When we design a test for practical significance, which compares two samples, we should somehow express the threshold. The most popular options are the shift, the ratio, and the effect size. Unfortunately, if we have little information about the underlying distributions, it’s hard to get a reliable test based only on a single threshold. And it’s almost impossible to define a generic threshold that fits all situations. After struggling with a lot of different thresholding approaches, I came up with the idea of setting a trinal threshold that includes three individual thresholds for the shift, the ratio, and the effect size.

In this post, I show some examples in which a single threshold is not enough.

The situation with picking the threshold values is especially tricky, but the described problem can be illustrated only with the Normal distributions.

When we know the domain area and the measurement units, we can set the shift thresholds. For example, the shift between \(\mathcal{N}(10, 1)\) and \(\mathcal{N}(11, 1)\) is \(1\), which may look quite significant:

However, if the dispersion is huge, the same shift can be practically insignificant. Here is an example for \(\mathcal{N}(1000, 100^2)\) and \(\mathcal{N}(1001, 100^2)\):

As we can see, the shift value is also \(1\), but both distributions are almost the same. The difference of \(1\) is almost negligible on such a scale. The next idea we can try is to express the difference as a ratio. In the above example, the difference between the means is only \(0.1%\), which can be declared as practically insignificant with proper thresholds.

Unfortunately, the ratio itself is not always an indicative value if we ignore the dispersion. In the next example, the shift and the ratio match the previous example, but the dispersion is much lower:

Another common issue with ratios arises when the absolute values approach zero:

In the above example, the ratio between the means is 100x (+9900%), but the actual practical difference is insignificant.

The classic response to the described problems of the shift and the ratio is the effect size, which is often defined as the shift normalized by the dispersion.
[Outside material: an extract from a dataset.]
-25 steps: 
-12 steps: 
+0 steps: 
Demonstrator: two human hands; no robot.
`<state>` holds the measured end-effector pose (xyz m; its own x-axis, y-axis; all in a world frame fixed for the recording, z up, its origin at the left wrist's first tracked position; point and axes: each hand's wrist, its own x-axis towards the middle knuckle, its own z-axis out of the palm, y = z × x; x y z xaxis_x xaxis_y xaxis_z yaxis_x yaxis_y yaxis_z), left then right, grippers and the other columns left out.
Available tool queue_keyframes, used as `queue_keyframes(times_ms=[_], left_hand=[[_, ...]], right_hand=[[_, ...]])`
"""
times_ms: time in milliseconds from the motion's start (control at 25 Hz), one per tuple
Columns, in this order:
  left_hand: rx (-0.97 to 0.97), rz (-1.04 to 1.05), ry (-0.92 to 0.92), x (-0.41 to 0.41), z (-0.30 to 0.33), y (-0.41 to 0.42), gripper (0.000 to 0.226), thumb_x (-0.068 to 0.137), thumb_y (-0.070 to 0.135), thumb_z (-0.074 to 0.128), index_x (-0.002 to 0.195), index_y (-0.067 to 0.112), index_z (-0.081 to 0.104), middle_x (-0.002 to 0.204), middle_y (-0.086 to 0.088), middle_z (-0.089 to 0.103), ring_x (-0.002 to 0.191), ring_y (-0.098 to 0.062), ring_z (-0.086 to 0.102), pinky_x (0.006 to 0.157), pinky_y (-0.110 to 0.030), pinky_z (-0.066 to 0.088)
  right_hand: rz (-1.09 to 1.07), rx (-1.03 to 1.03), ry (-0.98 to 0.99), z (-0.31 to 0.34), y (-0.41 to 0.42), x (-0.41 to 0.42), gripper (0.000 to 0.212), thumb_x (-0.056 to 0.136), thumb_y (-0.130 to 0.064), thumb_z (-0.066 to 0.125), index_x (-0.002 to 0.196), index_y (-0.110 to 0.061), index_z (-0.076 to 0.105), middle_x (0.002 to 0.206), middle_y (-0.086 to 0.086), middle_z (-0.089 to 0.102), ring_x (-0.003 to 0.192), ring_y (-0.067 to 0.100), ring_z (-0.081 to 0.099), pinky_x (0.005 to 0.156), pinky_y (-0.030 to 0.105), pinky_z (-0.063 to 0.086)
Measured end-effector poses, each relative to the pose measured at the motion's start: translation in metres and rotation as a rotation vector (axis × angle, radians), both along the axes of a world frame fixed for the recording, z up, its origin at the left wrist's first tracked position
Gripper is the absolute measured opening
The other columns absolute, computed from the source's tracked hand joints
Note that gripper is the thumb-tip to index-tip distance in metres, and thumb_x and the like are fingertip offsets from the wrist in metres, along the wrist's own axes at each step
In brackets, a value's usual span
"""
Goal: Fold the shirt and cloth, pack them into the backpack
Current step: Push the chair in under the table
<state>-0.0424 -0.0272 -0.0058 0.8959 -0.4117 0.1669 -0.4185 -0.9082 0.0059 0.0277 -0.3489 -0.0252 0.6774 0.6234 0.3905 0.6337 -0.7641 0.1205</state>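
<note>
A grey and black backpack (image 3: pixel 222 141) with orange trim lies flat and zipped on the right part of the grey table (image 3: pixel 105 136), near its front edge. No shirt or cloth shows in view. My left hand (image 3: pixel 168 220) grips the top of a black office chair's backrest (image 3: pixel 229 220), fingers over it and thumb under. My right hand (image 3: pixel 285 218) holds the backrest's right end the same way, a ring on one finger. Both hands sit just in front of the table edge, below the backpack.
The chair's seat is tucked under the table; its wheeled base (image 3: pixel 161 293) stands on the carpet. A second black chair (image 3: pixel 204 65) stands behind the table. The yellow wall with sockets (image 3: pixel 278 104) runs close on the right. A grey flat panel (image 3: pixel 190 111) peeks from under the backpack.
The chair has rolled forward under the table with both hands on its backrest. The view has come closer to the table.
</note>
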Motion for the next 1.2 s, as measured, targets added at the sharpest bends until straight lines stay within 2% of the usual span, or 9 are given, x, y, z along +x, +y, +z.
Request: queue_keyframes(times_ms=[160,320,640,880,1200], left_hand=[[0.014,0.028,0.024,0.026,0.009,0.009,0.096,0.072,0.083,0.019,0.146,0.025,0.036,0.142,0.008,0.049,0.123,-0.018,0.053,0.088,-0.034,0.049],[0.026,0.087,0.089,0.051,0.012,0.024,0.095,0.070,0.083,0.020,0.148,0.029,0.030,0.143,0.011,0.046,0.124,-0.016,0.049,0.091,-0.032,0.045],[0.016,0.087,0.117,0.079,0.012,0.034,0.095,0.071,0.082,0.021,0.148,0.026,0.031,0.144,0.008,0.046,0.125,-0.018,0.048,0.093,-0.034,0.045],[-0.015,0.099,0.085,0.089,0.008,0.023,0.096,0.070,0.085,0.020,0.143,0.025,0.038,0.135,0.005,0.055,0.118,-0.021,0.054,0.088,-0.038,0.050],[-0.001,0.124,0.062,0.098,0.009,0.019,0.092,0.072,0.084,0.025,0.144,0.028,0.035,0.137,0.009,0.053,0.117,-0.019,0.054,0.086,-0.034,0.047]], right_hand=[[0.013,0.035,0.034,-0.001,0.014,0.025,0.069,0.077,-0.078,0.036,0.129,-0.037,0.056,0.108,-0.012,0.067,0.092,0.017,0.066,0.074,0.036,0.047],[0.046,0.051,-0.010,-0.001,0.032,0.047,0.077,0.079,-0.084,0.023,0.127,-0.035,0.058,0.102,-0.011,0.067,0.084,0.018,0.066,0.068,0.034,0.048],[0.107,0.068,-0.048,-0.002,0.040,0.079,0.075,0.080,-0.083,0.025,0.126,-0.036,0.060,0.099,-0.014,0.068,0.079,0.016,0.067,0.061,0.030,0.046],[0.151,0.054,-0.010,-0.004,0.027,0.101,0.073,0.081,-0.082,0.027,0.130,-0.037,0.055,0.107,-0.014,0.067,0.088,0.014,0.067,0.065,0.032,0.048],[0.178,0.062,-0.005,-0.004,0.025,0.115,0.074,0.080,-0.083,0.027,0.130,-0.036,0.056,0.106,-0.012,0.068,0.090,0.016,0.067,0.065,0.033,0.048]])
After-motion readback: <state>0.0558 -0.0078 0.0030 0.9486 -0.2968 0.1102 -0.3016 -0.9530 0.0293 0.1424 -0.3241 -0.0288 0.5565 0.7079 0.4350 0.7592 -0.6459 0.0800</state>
Unfortunately, it is not always possible to reliably get a proper dispersion value. The classic standard deviation is not robust, so it can be easily distorted by a single outlier. When we switch to robust dispersion measures like the median absolute deviation, we can easily get a degenerate case when the dispersion is estimated as zero (e.g., on mixtures of discrete and continuous distributions or distributions with discretization effects due to insufficient measurement resolution). This problem can be illustrated even with the Normal distribution if we set \(\sigma = 0\):

As we can see, the shift and the ratio have meaningful values, but the effect size goes to infinity and does not provide a reliable measure of the change between distributions.

### Conclusion

In this post, we briefly checked several examples that show the limitations of different single-threshold approaches. I believe that a more safe and more reliable approach is to set a trinal threshold that covers minimum values of the shift, the ratio, and the effect size at the same time.